Originally Posted by Jim McDougall
Absolutely excellent Ibrahiim!!! Thank you so much for that entry.
That is perfectly substantiated support for the volumes of arms with these expatriated Jacobites in France. I'm always amazed at your tenacity at finding these extremely important references online.!
All the best
Salaams Jim...Thank you ! I just per chance happened to have a copy of Scotland (A New History) by Michael Lynch page 335 with that gem of information in it whilst web search showed the banker as having formed one of the band of men ..."Seven Men of Moidart"

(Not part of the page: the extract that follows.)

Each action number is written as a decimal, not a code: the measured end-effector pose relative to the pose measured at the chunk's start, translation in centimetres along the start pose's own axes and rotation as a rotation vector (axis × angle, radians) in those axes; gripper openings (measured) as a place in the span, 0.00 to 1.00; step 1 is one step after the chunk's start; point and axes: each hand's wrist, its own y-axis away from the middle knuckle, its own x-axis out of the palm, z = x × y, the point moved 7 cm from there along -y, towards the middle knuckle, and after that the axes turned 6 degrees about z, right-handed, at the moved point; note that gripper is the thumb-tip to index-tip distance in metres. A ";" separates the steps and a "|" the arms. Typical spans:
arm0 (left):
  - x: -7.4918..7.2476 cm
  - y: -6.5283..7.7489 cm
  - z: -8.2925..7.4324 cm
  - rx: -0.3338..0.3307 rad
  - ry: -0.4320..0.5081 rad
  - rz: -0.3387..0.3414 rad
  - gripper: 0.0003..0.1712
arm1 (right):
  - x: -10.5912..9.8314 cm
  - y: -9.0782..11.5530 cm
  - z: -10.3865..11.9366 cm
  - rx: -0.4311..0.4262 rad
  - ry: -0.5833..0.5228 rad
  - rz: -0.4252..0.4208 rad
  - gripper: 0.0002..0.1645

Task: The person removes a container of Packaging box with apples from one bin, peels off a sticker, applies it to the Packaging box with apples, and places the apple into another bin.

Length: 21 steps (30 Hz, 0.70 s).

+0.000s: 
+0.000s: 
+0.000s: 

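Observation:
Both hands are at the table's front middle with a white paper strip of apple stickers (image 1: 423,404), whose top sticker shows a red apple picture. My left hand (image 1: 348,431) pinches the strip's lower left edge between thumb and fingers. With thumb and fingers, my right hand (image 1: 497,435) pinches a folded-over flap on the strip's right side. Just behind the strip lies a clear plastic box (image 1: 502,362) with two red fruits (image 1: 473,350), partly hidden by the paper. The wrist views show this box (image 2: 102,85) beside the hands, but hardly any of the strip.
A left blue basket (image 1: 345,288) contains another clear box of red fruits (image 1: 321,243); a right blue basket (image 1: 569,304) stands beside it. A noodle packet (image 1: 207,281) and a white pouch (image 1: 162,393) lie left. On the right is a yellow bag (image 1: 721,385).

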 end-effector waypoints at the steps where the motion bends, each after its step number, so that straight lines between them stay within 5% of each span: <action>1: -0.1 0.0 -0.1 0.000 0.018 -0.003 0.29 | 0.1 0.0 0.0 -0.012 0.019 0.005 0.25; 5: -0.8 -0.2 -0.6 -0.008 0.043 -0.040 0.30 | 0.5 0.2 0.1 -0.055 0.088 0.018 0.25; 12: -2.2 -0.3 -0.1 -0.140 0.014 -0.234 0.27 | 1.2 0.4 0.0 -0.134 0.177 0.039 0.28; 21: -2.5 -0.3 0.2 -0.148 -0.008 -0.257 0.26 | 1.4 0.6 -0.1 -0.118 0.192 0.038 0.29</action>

...who went ashore with the goods and joined Price Charles as one of his officers...
For the swashbuckling story of this gallant convoy please see http://yourphotocard.com/Ascanius/LogDuTeillay.pdf
which are the events taken from the actual ships log of the Du Teillay.
Sobieski Family Jewellery
The Jewellery is linked to the weapons procurement of a certain Scottish /half French banker, Aeneas MacDonald, who appears to have used the treasure as leverage to obtain weapons in France; noted in the above posts...Since Bonnie Prince Charlie later settled in France and Italy it can be perhaps assumed that the Jewellery was useful for that portion of his life in addition..

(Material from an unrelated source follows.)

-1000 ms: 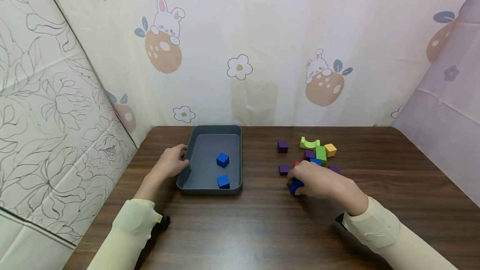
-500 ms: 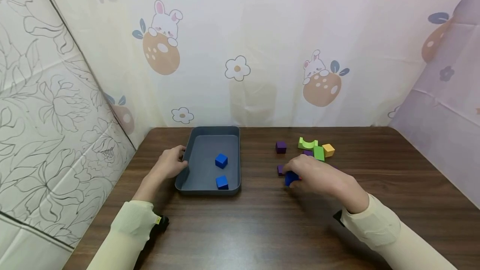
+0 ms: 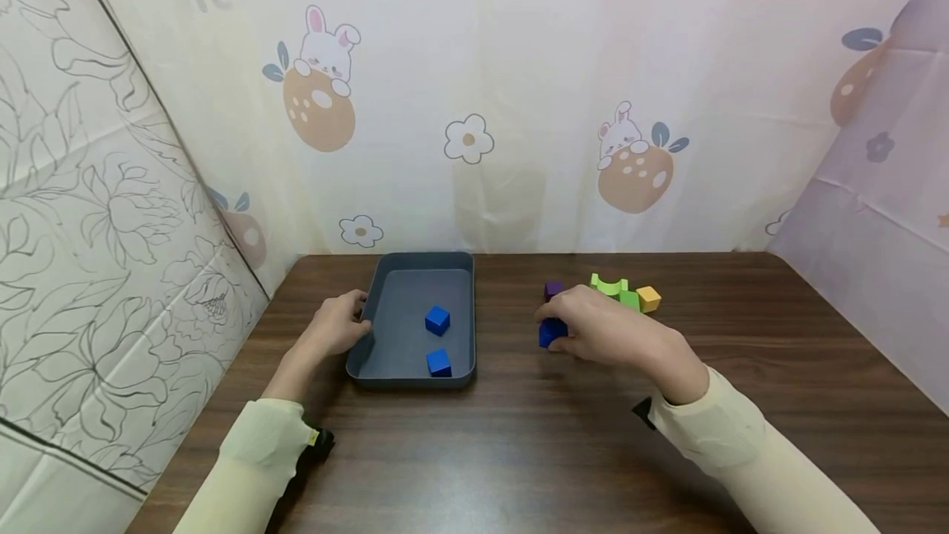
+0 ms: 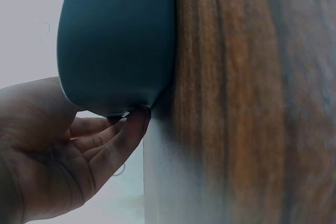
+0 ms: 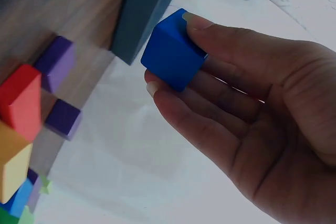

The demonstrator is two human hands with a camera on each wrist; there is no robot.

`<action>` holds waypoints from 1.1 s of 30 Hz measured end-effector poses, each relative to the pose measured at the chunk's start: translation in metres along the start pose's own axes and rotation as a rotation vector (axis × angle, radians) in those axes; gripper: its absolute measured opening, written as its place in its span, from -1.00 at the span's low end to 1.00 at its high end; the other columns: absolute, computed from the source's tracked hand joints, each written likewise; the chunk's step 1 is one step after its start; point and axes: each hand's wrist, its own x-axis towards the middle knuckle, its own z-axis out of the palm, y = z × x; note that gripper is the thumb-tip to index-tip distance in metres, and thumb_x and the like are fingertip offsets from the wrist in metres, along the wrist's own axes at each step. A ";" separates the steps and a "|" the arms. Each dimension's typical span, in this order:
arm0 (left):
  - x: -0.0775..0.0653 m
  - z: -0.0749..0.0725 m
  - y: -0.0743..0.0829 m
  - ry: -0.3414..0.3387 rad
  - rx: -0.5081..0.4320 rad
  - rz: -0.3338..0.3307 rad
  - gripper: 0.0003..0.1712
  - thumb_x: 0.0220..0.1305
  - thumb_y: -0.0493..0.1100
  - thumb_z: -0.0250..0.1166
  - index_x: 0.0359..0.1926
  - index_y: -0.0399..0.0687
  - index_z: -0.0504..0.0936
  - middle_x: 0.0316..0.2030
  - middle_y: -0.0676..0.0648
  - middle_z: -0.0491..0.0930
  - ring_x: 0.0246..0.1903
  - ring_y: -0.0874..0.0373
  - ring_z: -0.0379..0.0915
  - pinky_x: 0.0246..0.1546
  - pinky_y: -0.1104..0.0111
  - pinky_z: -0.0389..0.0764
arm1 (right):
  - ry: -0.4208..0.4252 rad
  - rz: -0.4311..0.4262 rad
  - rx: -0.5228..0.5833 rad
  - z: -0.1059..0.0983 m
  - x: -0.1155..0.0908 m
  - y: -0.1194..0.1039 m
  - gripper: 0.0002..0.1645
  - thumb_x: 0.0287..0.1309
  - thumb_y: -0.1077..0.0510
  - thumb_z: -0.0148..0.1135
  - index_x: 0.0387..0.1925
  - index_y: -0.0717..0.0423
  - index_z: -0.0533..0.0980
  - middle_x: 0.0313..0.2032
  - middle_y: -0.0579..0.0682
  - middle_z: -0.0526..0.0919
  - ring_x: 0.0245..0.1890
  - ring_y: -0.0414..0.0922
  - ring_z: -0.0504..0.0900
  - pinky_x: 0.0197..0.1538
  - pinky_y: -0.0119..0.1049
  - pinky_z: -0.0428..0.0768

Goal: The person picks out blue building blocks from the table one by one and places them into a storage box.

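Blue cube (image 5: 175, 51) pinched between the thumb and fingers of my right hand (image 3: 615, 336); in the right wrist view it is raised off the table. My left hand (image 3: 337, 324) rests against the left side of a dark grey tray (image 3: 411, 381), its fingers (image 4: 118, 148) touching the outer wall low down in the left wrist view. Two more blue cubes lie inside the tray: one cube (image 3: 437, 320) near the middle and another cube (image 3: 439, 363) close to the front right corner.
Behind the right hand are a light green arched block (image 3: 610, 285), a green block (image 3: 629, 300), a yellow cube (image 3: 648, 299) and a purple cube (image 3: 553, 290). The right wrist view adds a red block (image 5: 22, 100). A printed curtain (image 3: 519, 105) borders the table's back edge.
My right hand has carried the blue cube leftward and up, away from the block pile toward the tray. The left hand and the tray have stayed put.
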 end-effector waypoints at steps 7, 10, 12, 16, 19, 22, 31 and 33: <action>0.000 0.000 -0.001 0.008 0.003 0.010 -0.42 0.28 -0.28 0.23 0.29 -0.42 0.39 0.03 -0.43 0.60 0.00 -0.24 0.51 -0.03 -0.09 0.58 | 0.026 0.013 0.022 -0.010 0.011 -0.010 -0.65 -0.04 0.17 0.53 -0.14 0.05 0.68 -0.29 -0.14 0.72 -0.35 -0.26 0.59 -0.23 -0.30 0.70; 0.000 0.000 -0.002 0.012 0.004 0.009 -0.42 0.27 -0.28 0.24 0.28 -0.42 0.40 0.02 -0.43 0.61 -0.02 -0.22 0.52 -0.04 -0.08 0.59 | 0.046 -0.011 0.032 -0.013 0.016 -0.014 -0.64 -0.01 0.20 0.51 -0.11 0.08 0.68 -0.25 -0.11 0.74 -0.33 -0.27 0.60 -0.21 -0.29 0.71; 0.000 0.000 -0.002 0.013 0.002 0.008 -0.42 0.27 -0.27 0.24 0.28 -0.41 0.41 0.01 -0.42 0.61 -0.02 -0.21 0.53 -0.05 -0.07 0.60 | 0.060 -0.024 0.037 -0.015 0.020 -0.016 -0.63 -0.01 0.20 0.51 -0.09 0.10 0.68 -0.22 -0.09 0.75 -0.31 -0.26 0.62 -0.19 -0.27 0.71; 0.000 0.000 0.000 0.013 0.001 0.018 -0.42 0.27 -0.28 0.23 0.28 -0.42 0.40 0.02 -0.43 0.60 -0.01 -0.23 0.52 -0.04 -0.08 0.59 | 0.077 -0.042 0.045 -0.017 0.029 -0.021 -0.62 0.00 0.20 0.51 -0.08 0.12 0.67 -0.22 -0.06 0.74 -0.30 -0.20 0.63 -0.18 -0.22 0.71; -0.001 0.000 0.000 0.009 -0.001 0.015 -0.42 0.28 -0.28 0.23 0.29 -0.42 0.39 0.03 -0.44 0.59 0.00 -0.24 0.51 -0.03 -0.08 0.59 | 0.075 -0.039 0.044 -0.019 0.036 -0.026 -0.62 0.00 0.19 0.50 -0.07 0.11 0.67 -0.21 -0.06 0.74 -0.28 -0.19 0.62 -0.16 -0.22 0.71; 0.000 0.000 -0.001 0.007 0.002 0.013 -0.42 0.28 -0.28 0.24 0.29 -0.42 0.39 0.03 -0.44 0.59 0.01 -0.25 0.51 -0.03 -0.09 0.59 | 0.075 -0.028 0.033 -0.021 0.043 -0.030 -0.59 0.01 0.16 0.50 -0.03 0.11 0.67 -0.18 -0.06 0.74 -0.24 -0.20 0.62 -0.12 -0.20 0.71; -0.001 0.003 -0.003 0.019 0.001 0.024 -0.42 0.26 -0.28 0.24 0.27 -0.43 0.40 0.00 -0.42 0.62 -0.04 -0.21 0.55 -0.05 -0.07 0.61 | 0.099 -0.039 0.084 -0.025 0.060 -0.044 -0.57 0.06 0.16 0.47 0.01 0.13 0.66 -0.14 -0.06 0.74 -0.27 -0.25 0.63 -0.16 -0.28 0.72; -0.001 0.003 -0.003 0.018 -0.001 0.027 -0.42 0.26 -0.28 0.24 0.27 -0.43 0.40 0.00 -0.41 0.62 -0.05 -0.19 0.55 -0.05 -0.06 0.61 | 0.112 -0.047 0.082 -0.024 0.065 -0.046 -0.56 0.07 0.16 0.46 0.03 0.16 0.65 -0.11 -0.04 0.74 -0.24 -0.23 0.64 -0.14 -0.26 0.72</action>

Prince Charles Edward Stuart. (1720 – 1788)
Prince Charles or 'Bonnie Prince Charlie' as he is more commonly referred to, was a leader in the Jacobite uprising where the House of Stuart fought the House of Hanover to claim the British Throne. This ultimately lead to Prince Charles's defeat at the Battle of Culloden and his exile to Europe..
His mother, Marie-Clementina Sobieska, was the granddaughter of King John III Sobieski of Poland, married to King James III of England in 1719. Upon their marriage Marie-Clementina brought with her a large dowry, several thousand hectares of land and the Sobieski Family Jewellery.
Ibrahiim al Balooshi.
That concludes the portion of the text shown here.